It was only a moment between his name being called and the emotions tearing into his body like painted dogs on prey. A moment, and then the person was stepping through the haze they had created.

Wide green eyes met teary brown, and Izuku was pretty sure he blacked out from the memories suddenly breaking their way into his skull.

 


 

There was another monster.

Izuku grit his teeth behind his Jackrabbit mask as he leapt into the air, dodging a hunk of road the thing had thrown. This one had some kind of earthquake quirk. It had left the street in disarranged chunks of jagged concrete and exposed rebar. One building had collapsed. Mostly empty, thankfully, but-

Jackrabbit was the only one on scene.

It had collapsed mid-fight, and he couldn’t disengage to go help. Even just distracting the monster was taking all of his energy and focus. It was faster than it should be, being that big. Double Izuku’s height at minimum. And strong.

A swung of its arm had torn out half a wall a minute ago. Izuku hadn’t risked getting caught by it much after that.

But still, he had to do something. Until a sturdier hero showed up, if nothing else. Izuku would survive.

Hopefully.

No—he had survived these things before. In Hosu. Mutated and twisted into an approximation of what used to be a person. Jackrabbit hadn’t faced them for long one-on-one, getting distracted by Stain, but he had still seem them. Still survived them.

This one was different, but still similar enough. Just another villain. One he could go all-out against, since it didn’t seem to be exactly…human. Not anymore, at least.

Izuku pulled out his kyoketsu-shoge and started swinging.

He would survive. Whatever happened, he would survive. Until heroes showed up, until the sun rose. It had barely set, the sky still an inky blue on the horizon, the streetlights having only just turned on. Most of the nearby ones were uprooted now, laying on their sides. Lightbulbs shattered. Another thing to worry about: broken glass.

But he would survive. Jackrabbit always did.

Albeit that was usually by running from cops, but still.

He lashed out with kyoketsu-shoge, both at once. The monster roared when they hit true, and the ground shook. It split open in jagged ripples. Izuku leapt out of range, pulling his knives with him. He landed on a balcony across the street.

A breath, deep and steading, was all he allowed himself. Then he was leaping back down again, putting force behind his plummet as he aimed for the monster’s side.

Something gave beneath his feet, a crack he felt echo up his own bones, but it didn’t seem to effect the monster much. Not with how it reached back to swat at Izuku. His immediate launch off the monster’s side was all that saved him.

Pebbles rolled as his feet skidded on the cement, broken up as it was. But he stayed standing. Izuku was unharmed still, his kyoketsu-shoge ready to swing again.

That was when a blur dashed in, legs glowing with engine exhaust, and wound up a kick at the thing. A second later ice rushed in, freezing it still. If only for a moment.

Izuku stood straighter, and breathed just a bit easier. Backup was here. Not only that, but Shouto was here. And Iida—Ingenium. His classmate.

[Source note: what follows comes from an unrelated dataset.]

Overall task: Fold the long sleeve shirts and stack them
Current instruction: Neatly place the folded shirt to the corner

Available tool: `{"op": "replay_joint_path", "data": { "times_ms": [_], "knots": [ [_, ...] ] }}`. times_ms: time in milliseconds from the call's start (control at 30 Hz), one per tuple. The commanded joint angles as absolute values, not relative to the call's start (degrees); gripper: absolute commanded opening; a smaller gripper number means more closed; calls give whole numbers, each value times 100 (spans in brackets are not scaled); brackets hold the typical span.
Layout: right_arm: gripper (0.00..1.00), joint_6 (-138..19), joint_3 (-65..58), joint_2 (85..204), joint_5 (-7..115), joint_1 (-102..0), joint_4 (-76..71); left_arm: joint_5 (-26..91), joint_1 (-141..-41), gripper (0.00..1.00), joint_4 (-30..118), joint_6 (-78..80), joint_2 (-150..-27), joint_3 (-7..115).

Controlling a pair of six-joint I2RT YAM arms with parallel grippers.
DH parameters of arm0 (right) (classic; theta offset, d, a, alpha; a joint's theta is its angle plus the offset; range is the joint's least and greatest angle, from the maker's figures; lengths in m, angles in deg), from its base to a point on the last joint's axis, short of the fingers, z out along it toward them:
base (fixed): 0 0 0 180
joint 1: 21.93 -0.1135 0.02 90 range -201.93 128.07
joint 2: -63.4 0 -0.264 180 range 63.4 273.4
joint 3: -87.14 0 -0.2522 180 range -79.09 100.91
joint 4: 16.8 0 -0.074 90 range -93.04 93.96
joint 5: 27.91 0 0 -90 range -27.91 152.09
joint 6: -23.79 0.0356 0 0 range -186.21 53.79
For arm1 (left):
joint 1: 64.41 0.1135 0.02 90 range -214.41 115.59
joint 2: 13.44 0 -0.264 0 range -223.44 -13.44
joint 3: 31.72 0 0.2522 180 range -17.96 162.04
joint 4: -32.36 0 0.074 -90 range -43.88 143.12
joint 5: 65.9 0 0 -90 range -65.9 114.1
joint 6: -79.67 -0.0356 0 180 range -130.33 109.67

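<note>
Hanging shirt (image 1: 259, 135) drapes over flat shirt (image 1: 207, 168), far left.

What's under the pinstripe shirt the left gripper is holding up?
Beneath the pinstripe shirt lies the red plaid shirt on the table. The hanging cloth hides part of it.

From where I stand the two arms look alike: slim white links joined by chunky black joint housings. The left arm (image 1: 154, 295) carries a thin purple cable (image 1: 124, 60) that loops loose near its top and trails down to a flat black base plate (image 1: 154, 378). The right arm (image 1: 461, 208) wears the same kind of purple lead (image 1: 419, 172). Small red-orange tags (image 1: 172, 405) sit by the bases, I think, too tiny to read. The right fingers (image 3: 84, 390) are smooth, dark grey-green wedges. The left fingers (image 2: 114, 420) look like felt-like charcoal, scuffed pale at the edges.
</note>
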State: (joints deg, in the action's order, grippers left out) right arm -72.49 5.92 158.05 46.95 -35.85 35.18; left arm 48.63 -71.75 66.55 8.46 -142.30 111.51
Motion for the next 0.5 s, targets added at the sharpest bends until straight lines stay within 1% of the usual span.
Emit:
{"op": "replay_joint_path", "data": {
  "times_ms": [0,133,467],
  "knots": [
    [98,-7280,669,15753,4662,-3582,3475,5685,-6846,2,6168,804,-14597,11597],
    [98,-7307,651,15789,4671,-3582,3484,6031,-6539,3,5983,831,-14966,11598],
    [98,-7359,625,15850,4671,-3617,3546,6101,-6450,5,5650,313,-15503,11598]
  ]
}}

Someone else too, but Izuku only realized that when she almost crashed into him, expression set in heroic ferocity.

“Wait wait wait!” he yelped, jumping back a few feet. She followed, swinging at him with precise, vicious punches. “I’m not a villain!”

“Then who are you?” she snarled, still swinging at him.

“Jackrabbit! Sho- Triple Point and Ingenium know me!”

She paused, holding for just a moment. Her glare was suspicious. Only now did Izuku place who she was.

Uraraka—Uravity. She was in 1-A, now 2-A, at UA. Shouto’s classmate. Had a gravity quirk, liked pink. Confused Shouto with her intensity sometimes. Scared him once by being on the ceiling. Izuku had immediately liked her on principal alone.

That like was slightly dampened with how she looked ready to arrest him right now, but still.

“Look,” Izuku said, “you can worry about it later. But you’re a rescue hero, right? That building collapsed and I’ve been busy fighting that thing. Can you- can you go-“

Uraraka stared for a moment as he tried to choke out the words “check for survivors.” The lump in his throat strangled the words. Prevented them from leaving, in his guilt for letting it happen. There was nothing he could have done, but being unable to help cut something deep.

“Fine," she bit out.

She turned and ran, leaping over debris like she was floating. Izuku watched for one second and no more. Once that second passed he was off again, leaping and diving for the monster and his friends.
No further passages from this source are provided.